Basic use
Simple Linear
Regression
Basic formula with single response and predictors. Should produce a
simple linear model formula: y ~ x1 + x2
formula <- af_build_formula(
response = "y",
predictors = c("x1", "x2"),
as_string = TRUE
)
formula
[1] "y ~ x1 + x2"
Multiple Response
Variables
Formula with multiple response variables. Should produce:
cbind(y1, y2) ~ x1 + x2
formula <- af_build_formula(
response = c("y1", "y2"),
predictors = c("x1", "x2"),
as_string = TRUE
)
formula
[1] "cbind( y1, y2 ) ~ x1 + x2"
Polynomial Terms
Formula with polynomial terms. Expected result:
y ~ x1 + x2 + poly(x1, 2) + poly(x2, 3)
formula <- af_build_formula(
response = "y",
predictors = c("x1", "x2"),
poly = list(x1 = 2, x2 = 3),
as_string = TRUE
)
formula
[1] "y ~ x1 + x2 + poly(x1, 2) + poly(x2, 3)"
Interactions
Simple Interactions
using “:”
Should produce: y ~ x1 + x2 + x3 + x1:x2
formula <- af_build_formula(
response = "y",
predictors = c("x1", "x2", "x3"),
interactions = list(c("x1", "x2")),
interaction_type = ":",
as_string = TRUE
)
formula
[1] "y ~ x1 + x2 + x3 + x1:x2"
Factorial
Interactions using “*”
Expected result: y ~ x1 + x2 + x3 + x1*x2
formula <- af_build_formula(
response = "y",
predictors = c("x1", "x2", "x3"),
interactions = list(c("x1", "x2")),
interaction_type = "*",
as_string = TRUE
)
formula
[1] "y ~ x1 + x2 + x3 + x1*x2"
Mixed Interaction
Types
Should produce: y ~ x1 + x2 + x3 + x1:x2 + x2*x3
formula <- af_build_formula(
response = "y",
predictors = c("x1", "x2", "x3"),
interactions = list(
list(vars = c("x1", "x2"), type = ":"),
list(vars = c("x2", "x3"), type = "*")
),
as_string = TRUE
)
formula
[1] "y ~ x1 + x2 + x3 + x1:x2 + x2*x3"
Mixed Effects
Models
Random
Intercepts
Expected result:
y ~ x1 + x2 + (1 | subject) + (1 | item)
formula <- af_build_formula(
response = "y",
predictors = c("x1", "x2"),
random = list("subject", "item"),
as_string = TRUE
)
formula
[1] "y ~ x1 + x2 + (1 | subject) + (1 | item)"
Random Slopes
Should produce: y ~ x1 + x2 + (x1 + x2 | subject)

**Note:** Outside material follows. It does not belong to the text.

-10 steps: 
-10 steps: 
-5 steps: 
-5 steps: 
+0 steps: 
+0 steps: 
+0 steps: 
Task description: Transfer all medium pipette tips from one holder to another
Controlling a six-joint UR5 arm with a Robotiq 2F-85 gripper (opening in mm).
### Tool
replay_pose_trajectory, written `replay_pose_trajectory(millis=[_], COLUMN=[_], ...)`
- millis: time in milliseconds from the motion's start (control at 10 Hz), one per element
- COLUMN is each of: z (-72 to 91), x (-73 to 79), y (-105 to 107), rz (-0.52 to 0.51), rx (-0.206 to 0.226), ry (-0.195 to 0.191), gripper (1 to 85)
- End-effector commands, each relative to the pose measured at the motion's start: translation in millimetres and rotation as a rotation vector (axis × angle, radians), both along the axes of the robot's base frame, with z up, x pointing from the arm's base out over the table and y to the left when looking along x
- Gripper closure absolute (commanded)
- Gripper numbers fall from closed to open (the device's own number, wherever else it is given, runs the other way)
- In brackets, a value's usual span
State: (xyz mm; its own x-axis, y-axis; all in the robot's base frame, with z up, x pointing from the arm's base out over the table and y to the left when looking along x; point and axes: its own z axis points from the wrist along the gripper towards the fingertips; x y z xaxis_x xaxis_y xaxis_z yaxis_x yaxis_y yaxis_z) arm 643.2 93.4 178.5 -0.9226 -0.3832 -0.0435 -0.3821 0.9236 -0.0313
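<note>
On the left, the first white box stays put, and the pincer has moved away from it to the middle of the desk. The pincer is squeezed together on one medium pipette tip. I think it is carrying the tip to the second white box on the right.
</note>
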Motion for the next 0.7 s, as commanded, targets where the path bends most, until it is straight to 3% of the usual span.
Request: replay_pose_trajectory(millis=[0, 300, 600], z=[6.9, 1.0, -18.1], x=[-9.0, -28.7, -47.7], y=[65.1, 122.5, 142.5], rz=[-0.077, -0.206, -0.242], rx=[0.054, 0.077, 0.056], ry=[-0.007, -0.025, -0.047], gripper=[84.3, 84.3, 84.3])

formula <- af_build_formula(
response = "y",
predictors = c("x1", "x2"),
random = list(
list(terms = c("x1", "x2"), group = "subject")
),
as_string = TRUE
)
formula
[1] "y ~ x1 + x2 + (x1 + x2 | subject)"
Nested Terms
Expected result: y ~ x1 + x2 + treatment/subgroup
formula <- af_build_formula(
response = "y",
predictors = c("x1", "x2"),
nested = list(c("treatment", "subgroup")),
as_string = TRUE
)
formula
[1] "y ~ x1 + x2 + treatment/subgroup"
GAMs and Smooth
Terms
Should produce:
y ~ x1 + s(time, k=10, bs='cr') + s(x2, k=20, by=group)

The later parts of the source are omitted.